The Devil You Know: Self-Esteem and Switching Responses to Poor Service
Irene Consiglio,
Stijn M J van Osselaer,
Darren W DahlEditor,
Amna KirmaniEditor and
L J ShrumAssociate Editor
Journal of Consumer Research, 2019, vol. 46, issue 3, 590-605
Abstract:
We investigate a psychological factor regulating consumers’ switching in response to poor service quality: chronic global self-esteem. Whereas high-self-esteem consumers tend to switch to other providers in response to poor service quality, low-self-esteem consumers often do not. This happens because low-self-esteem consumers who experience poor service become risk-averse, and therefore reluctant to engage in new committed service relationships.
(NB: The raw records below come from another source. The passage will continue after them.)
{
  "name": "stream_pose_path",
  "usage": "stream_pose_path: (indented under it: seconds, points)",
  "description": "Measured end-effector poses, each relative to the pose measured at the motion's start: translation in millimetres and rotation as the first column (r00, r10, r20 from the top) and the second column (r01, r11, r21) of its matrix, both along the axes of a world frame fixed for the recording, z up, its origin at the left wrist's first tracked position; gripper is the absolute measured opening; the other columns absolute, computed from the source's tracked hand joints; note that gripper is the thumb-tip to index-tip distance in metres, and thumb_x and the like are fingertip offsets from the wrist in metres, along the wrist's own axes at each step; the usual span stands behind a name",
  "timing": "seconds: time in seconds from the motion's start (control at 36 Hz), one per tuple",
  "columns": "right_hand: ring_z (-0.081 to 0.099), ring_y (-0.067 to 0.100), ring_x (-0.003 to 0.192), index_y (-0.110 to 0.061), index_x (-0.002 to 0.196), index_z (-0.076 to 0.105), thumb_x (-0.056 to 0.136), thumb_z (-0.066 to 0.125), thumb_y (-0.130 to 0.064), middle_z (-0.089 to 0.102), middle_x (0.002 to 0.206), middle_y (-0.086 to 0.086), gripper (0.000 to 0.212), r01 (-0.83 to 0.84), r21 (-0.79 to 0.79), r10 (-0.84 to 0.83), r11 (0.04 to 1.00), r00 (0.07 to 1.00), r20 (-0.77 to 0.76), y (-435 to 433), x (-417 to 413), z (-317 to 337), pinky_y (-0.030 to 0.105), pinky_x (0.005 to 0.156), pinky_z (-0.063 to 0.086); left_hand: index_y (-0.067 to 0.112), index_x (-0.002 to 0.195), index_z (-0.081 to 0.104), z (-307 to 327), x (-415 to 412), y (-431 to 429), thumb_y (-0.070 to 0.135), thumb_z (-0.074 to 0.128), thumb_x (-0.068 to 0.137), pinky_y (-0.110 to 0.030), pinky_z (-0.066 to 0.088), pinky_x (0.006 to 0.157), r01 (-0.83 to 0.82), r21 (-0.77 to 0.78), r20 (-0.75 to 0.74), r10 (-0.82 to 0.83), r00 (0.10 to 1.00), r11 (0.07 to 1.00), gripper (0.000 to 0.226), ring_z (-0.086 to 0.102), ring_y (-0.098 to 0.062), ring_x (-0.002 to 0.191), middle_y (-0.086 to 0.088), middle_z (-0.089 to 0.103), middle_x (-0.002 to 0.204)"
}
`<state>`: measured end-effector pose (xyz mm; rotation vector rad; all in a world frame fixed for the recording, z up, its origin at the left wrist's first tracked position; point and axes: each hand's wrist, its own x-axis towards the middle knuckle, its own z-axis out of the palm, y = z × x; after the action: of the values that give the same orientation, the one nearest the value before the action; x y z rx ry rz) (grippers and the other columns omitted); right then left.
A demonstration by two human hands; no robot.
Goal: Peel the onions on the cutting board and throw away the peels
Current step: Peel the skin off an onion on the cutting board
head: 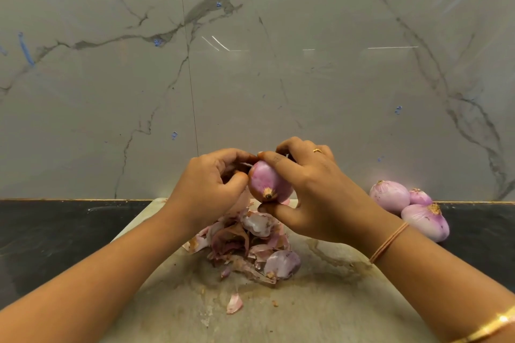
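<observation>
Two hands up at frame centre, both on one onion (266,181), held in the air just above the cutting board (320,301). My right hand (309,198) grips it: index finger lies over the top, thumb props it from underneath, the rest of the fingers (303,147) curl round the far side. My left hand (206,189) is at the onion's left side, thumb pressed against the skin, other fingers curled in toward the top end and pinching there; a pale sliver shows between them, can't tell if it is peel or bare flesh. Onion is pink-purple, mostly stripped, root end pointing at the camera, a brownish strip of skin along its left edge. Directly below, lower centre of frame, a heap of peels (245,245) sits on the board, pink and brown, papery, some curled. One loose peel scrap (234,303) lies apart from the heap, nearer the bottom of the frame. Board is pale, stained, with small crumbs. Three peeled onions (425,221) are clustered at right of frame, touching each other, on the dark surface (55,231) just off the board's right edge. Grey marble wall (250,64) with dark veins fills the upper half. Gold ring (317,150) on a right finger, thin band (388,242) round the right wrist, gold bangle (490,326) lower on that forearm at bottom right.
</observation>
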<state>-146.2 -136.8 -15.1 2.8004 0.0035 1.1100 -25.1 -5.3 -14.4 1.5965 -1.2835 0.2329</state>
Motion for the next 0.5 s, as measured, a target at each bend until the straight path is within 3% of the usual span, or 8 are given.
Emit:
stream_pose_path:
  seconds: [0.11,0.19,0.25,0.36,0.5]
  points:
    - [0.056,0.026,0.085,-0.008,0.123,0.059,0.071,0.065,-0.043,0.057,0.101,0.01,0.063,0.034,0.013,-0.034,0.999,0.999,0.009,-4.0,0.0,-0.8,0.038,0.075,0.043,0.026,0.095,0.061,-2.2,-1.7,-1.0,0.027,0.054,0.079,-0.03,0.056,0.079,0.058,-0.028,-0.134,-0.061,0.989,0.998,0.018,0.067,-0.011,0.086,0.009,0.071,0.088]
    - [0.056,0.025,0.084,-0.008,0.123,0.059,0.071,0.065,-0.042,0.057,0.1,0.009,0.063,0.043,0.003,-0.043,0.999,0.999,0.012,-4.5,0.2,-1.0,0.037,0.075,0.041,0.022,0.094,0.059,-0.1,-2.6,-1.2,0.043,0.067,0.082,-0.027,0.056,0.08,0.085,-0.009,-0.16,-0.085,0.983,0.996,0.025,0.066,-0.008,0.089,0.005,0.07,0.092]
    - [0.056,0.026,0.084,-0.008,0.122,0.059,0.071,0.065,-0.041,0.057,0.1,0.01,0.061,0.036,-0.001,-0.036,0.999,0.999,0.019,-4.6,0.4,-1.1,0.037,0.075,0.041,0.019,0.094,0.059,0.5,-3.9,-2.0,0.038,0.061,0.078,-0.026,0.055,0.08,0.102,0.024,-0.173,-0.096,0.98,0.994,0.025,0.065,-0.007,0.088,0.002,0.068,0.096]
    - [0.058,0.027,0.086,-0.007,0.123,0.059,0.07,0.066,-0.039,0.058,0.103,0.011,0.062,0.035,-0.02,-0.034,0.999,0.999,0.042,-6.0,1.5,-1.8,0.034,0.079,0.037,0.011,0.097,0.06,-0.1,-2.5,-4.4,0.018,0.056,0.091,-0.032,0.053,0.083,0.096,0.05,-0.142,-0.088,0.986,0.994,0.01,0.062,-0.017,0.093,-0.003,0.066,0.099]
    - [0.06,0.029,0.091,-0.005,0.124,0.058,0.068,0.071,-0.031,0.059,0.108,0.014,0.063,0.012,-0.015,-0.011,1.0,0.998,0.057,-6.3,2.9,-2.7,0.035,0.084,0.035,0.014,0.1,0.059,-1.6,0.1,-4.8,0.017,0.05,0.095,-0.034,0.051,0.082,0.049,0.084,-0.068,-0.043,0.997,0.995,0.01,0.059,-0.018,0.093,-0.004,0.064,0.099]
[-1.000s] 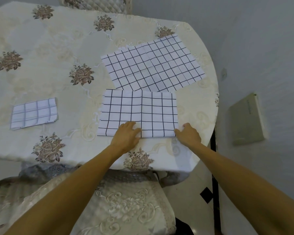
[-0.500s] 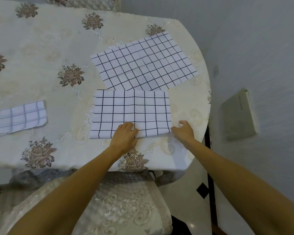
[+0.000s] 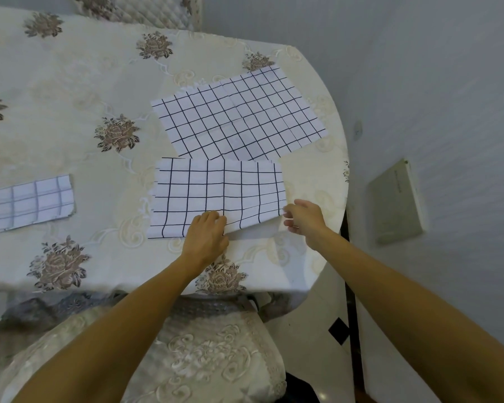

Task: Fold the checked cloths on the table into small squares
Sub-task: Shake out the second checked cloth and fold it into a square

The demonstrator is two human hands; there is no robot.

Indeed, low-self-esteem consumers’ likelihood to switch to an alternative provider in response to poor service quality increases when this provider offers a less risky, low commitment (vs. more risky, high commitment) contract. Moreover, experimentally reducing low-self-esteem consumers’ risk aversion increases their likelihood to switch to alternative providers in response to poor service quality. Finally, low-self-esteem consumers’ risk aversion mediates their reluctance to switch in response to poor service. We rule out failure severity perceptions, power, autonomy, affect, and action orientation as alternative explanations. The implication of this research for public policy makers is that promoting competition (by offering consumers options and by reducing switching costs) may not be enough to protect the welfare of low-self-esteem consumers. We also suggest ways in which firms can untie vulnerable consumers from negative service relationships.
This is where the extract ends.